In Hyperbolic spaces, the ratio between the circunference and the radius is exponential

In a round Sphere, the ratio between the circunference and the radius is sinusoidal.

So, this means that the ratio between the circunference and the radius is not something that can be easily done by means of simple geometric tools. For instance, the above examples shows that you cannot prove it without the use of the fith Euclid postulate.

Of course, the proportionality between the circunference and the radius is trivially true if you accept that the procedure of scaling a geometric figure by $\lambda$ scales all the one-dimensional length by $\lambda$.

What you can easily do with all the standard geometric tools is prove it for polygons: For triangles that's just Tale's Intercept Theorem, and a polygon can be easily subdivided in triangles.

Now, if you want to use Thale's theorem for building a propotionality principle for circunferences, than you are forced to introduce limits.

Note that if you don't want to use limits, then your big problem is to define the lenght of a curve, rather that prove that in the Euclidean space this is scale-multiplicative.

Finally, if you are more interested in a proof that "hides" limits (for instance for didattic purposes) here is a paper-and-cisor proof of the doubling properties for circunferences:

Consider a disk of paper of radius R. Its circumference has some length L. Now, cut the disk in two halfs: No one has problems in accepting that the two half circunferences have equal lenghts L/2.

If you glue the two radii of the half-disks, you get two identical cones.

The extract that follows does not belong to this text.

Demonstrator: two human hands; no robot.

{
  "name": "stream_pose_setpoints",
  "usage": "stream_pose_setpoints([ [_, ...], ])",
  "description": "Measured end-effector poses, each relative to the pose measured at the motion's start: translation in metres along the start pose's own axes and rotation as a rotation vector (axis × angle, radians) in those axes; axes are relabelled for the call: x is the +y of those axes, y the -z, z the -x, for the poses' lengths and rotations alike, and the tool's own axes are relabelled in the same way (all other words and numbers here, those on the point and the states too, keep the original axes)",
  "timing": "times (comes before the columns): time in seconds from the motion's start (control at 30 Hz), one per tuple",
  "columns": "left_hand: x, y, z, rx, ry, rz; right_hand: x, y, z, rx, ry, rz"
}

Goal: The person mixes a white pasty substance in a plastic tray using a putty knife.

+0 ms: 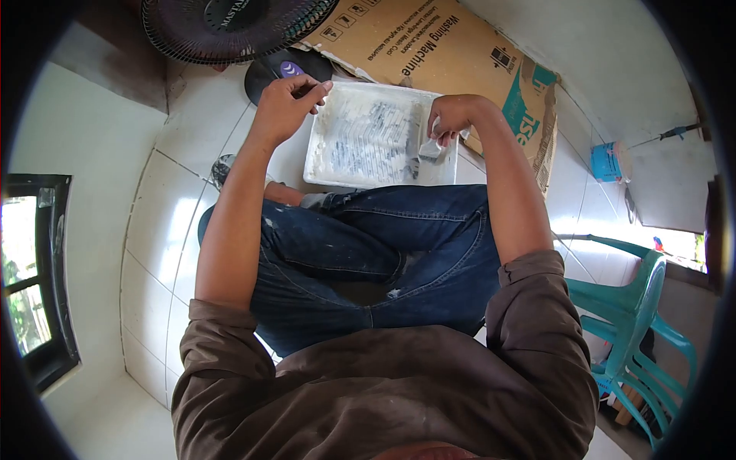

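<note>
Scraper gripped in right hand at tray right edge; left hand pinched closed on tray's far-left corner.

Hidden and cut off

The fan runs off the top edge. The scraper is mostly hidden in the right hand; whatever the left hand pinches is too small to tell.

left hand: raised, fingers pinched together | right hand: wrist bent, fingers curled shut
</note>
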State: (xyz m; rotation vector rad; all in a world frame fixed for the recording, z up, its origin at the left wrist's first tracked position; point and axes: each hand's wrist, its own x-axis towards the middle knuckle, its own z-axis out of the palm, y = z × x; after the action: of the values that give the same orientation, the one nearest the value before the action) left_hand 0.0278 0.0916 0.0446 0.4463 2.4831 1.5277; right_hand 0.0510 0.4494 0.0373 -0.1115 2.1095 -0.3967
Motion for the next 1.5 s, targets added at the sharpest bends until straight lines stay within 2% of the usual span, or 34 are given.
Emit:
stream_pose_setpoints([
  [0.07, 0.003, -0.007, 0.004, -0.012, 0.013, 0.034, -0.005, 0.003, 0.012, 0.016, -0.01, 0.008],
  [0.13, 0.006, -0.007, 0.005, -0.015, 0.031, 0.062, -0.011, 0.005, 0.025, 0.246, 0.055, 0.054],
  [0.17, 0.006, -0.007, 0.005, -0.034, 0.057, 0.083, -0.01, 0.005, 0.022, 0.242, 0.057, 0.057],
  [0.23, 0.009, -0.009, 0.005, -0.057, 0.082, 0.115, -0.004, 0.004, 0.02, 0.544, 0.057, -0.051],
  [0.27, 0.008, -0.011, 0.004, -0.051, 0.068, 0.102, 0.003, 0.001, 0.014, 0.542, 0.048, -0.052],
  [0.33, 0.006, -0.013, 0.003, -0.05, 0.055, 0.087, 0.017, 0.0, -0.004, 0.769, -0.025, 0.109],
  [0.37, 0.005, -0.013, 0.003, -0.063, 0.048, 0.062, 0.018, 0.002, -0.005, 0.769, -0.025, 0.106],
  [0.43, 0.003, -0.011, 0.003, -0.071, 0.041, 0.036, 0.021, 0.009, -0.005, 0.578, -0.079, 0.114],
  [0.47, 0.004, -0.01, 0.005, -0.078, 0.034, -0.001, 0.019, 0.009, 0.0, 0.578, -0.077, 0.116],
  [0.53, 0.007, -0.008, 0.006, -0.083, 0.026, -0.036, 0.016, 0.007, 0.011, 0.329, -0.016, 0.139],
  [0.57, 0.008, -0.008, 0.006, -0.098, 0.018, -0.065, 0.012, 0.005, 0.017, 0.328, -0.016, 0.139],
  [0.63, 0.012, -0.007, 0.008, -0.116, 0.009, -0.092, 0.001, 0.004, 0.023, 0.158, -0.027, 0.157],
  [0.73, 0.012, -0.01, 0.009, -0.12, -0.001, -0.14, 0.006, 0.009, 0.021, 0.128, 0.011, 0.164],
  [0.8, 0.003, -0.011, 0.009, 0.005, -0.16, -0.214, 0.002, 0.011, 0.031, 0.135, 0.051, 0.171],
  [0.87, 0.003, -0.013, 0.007, 0.014, -0.154, -0.181, -0.003, 0.011, 0.033, 0.135, 0.1, 0.185],
  [0.93, 0.008, -0.01, 0.006, -0.04, -0.014, -0.232, -0.007, 0.005, 0.027, 0.142, 0.153, 0.025],
  [0.97, 0.013, -0.012, 0.008, -0.06, -0.019, -0.204, -0.012, 0.0, 0.027, 0.16, 0.13, -0.016],
  [1.1, 0.018, -0.013, 0.01, -0.073, 0.035, -0.165, -0.001, 0.004, 0.008, 0.297, 0.109, 0.068],
  [1.17, 0.016, -0.013, 0.011, -0.087, -0.01, -0.146, 0.003, 0.008, 0.01, 0.448, -0.002, -0.011],
  [1.2, 0.017, -0.012, 0.012, -0.081, -0.006, -0.15, 0.01, 0.009, 0.008, 0.446, 0.006, -0.009],
  [1.27, 0.016, -0.011, 0.014, -0.078, -0.065, -0.154, 0.017, 0.008, 0.01, 0.577, 0.027, 0.0],
  [1.33, 0.011, -0.009, 0.012, -0.082, -0.073, -0.229, 0.019, 0.01, 0.018, 0.57, 0.003, 0.021],
  [1.4, 0.011, -0.01, 0.014, -0.09, -0.202, -0.323, 0.025, 0.011, 0.019, 0.56, -0.025, 0.046],
  [1.47, 0.008, -0.011, 0.014, -0.103, -0.248, -0.341, 0.025, 0.008, 0.015, 0.643, -0.009, 0.252],
  [1.5, 0.008, -0.012, 0.013, -0.116, -0.305, -0.358, 0.023, 0.006, 0.013, 0.642, -0.004, 0.247],
])
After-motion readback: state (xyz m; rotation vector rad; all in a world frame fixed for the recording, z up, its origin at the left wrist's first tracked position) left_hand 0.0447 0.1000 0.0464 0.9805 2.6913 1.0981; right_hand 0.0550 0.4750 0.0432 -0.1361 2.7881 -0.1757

Now you have to convince you audience that if you put one of this cones on the table and look it "from the same level of the table" (i.e. you do a projection) then you see an equilateral triangle!!!

For doing that put your two cones on the table in two different ways: one with the basis on the table, the other with a radius on the table: they will look the same.

This means that the circumference at the base of the cone has radius R/2.

Since we know from the beginning that the base-circumference has length L/2, We have "proved" that if the circumference of radius R has length L, than the circumference of radius R/2 has lenght L/2.

By changing the cone angle you get multiplicative constants different from 2 or 1/2, but now convincing your audience will be more tricky.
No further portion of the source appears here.